Dump all cache records in the database

import

Import a SUM file

rclone backend import remote: [options] [<arguments>+]

Amend hash cache from a SUM file and bind checksums to files by size/time.
Usage Example:
rclone backend import hasher:subdir md5 /path/to/sum.md5

stickyimport

Perform fast import of a SUM file

rclone backend stickyimport remote: [options] [<arguments>+]

Fill hash cache from a SUM file without verifying file fingerprints.
Usage Example:
rclone backend stickyimport hasher:subdir md5 remote:path/to/sum.md5

{{< rem autogenerated options stop >}}

Implementation details (advanced)

This section explains how various rclone operations work on a hasher remote.
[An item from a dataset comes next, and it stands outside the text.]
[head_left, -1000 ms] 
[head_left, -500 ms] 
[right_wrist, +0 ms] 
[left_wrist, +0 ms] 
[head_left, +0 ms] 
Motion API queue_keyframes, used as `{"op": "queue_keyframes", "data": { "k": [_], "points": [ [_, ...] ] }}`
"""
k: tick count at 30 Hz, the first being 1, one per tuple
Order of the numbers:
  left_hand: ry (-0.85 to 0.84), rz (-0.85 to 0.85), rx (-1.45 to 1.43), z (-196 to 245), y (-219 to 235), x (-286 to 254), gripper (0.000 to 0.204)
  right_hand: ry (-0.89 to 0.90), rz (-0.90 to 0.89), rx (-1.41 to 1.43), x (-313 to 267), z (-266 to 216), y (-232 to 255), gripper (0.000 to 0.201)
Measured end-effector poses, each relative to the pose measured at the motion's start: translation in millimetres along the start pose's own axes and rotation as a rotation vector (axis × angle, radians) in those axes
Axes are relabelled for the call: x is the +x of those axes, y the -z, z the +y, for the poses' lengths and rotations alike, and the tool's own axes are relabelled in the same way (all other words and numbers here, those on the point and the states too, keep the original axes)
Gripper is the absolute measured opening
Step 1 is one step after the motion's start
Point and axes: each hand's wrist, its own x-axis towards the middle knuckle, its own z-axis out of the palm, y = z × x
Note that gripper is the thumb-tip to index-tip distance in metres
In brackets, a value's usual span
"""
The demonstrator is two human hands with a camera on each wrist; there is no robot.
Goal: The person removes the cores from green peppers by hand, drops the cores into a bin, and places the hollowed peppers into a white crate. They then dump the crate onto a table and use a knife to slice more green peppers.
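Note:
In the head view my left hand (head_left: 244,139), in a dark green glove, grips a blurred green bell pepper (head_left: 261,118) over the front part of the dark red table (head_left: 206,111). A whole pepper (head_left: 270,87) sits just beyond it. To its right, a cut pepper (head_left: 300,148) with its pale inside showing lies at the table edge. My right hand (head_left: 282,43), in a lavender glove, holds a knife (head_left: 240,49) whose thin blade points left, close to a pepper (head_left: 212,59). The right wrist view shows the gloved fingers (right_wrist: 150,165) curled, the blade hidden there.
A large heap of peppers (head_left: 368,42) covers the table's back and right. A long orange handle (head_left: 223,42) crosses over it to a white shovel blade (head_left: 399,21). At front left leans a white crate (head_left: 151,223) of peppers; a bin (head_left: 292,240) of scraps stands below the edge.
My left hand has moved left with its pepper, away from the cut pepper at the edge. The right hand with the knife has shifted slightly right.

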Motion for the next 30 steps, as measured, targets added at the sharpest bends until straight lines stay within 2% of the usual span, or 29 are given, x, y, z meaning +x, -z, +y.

Disclaimer. This section describes current implementation which can
change in future rclone versions!.

Hashsum command

The rclone hashsum (or md5sum or sha1sum) command will:

  1. if requested hash is supported by lower level, just pass it.
  2. if object size is below auto_size then download object and calculate
    requested hashes on the fly.
  3. if unsupported and the size is big enough, build object fingerprint
    (including size, modtime if supported, first-found other hash if any).
  4. if the strict match is found in cache for the requested remote, return
    the stored hash.
  5. if remote found but fingerprint mismatched, then purge the entry and
    proceed to step 6.
  6. if remote not found or had no requested hash type or after step 5:
    download object, calculate all supported hashes on the fly and store
    in cache; return requested hash.

Other operations

  • whenever a file is uploaded or downloaded in full, capture the stream
    to calculate all supported hashes on the fly and update database
  • server-side move will update keys of existing cache entries
  • deletefile will remove a single cache entry
  • purge will remove all cache entries under the purged path

Note that setting max_age = 0 will disable checksum caching completely.

If you set max_age = off, checksums in cache will never age, unless you
fully rewrite or delete the file.

Cache storage

Cached checksums are stored as bolt database files under rclone cache
directory, usually ~/.cache/rclone/kv/. Databases are maintained
one per base backend, named like BaseRemote~hasher.bolt.
Checksums for multiple alias-es into a single base backend
will be stored in the single database. All local paths are treated as
aliases into the local backend (unless crypted or chunked) and stored
in ~/.cache/rclone/kv/local~hasher.bolt.
Databases can be shared between multiple rclone processes.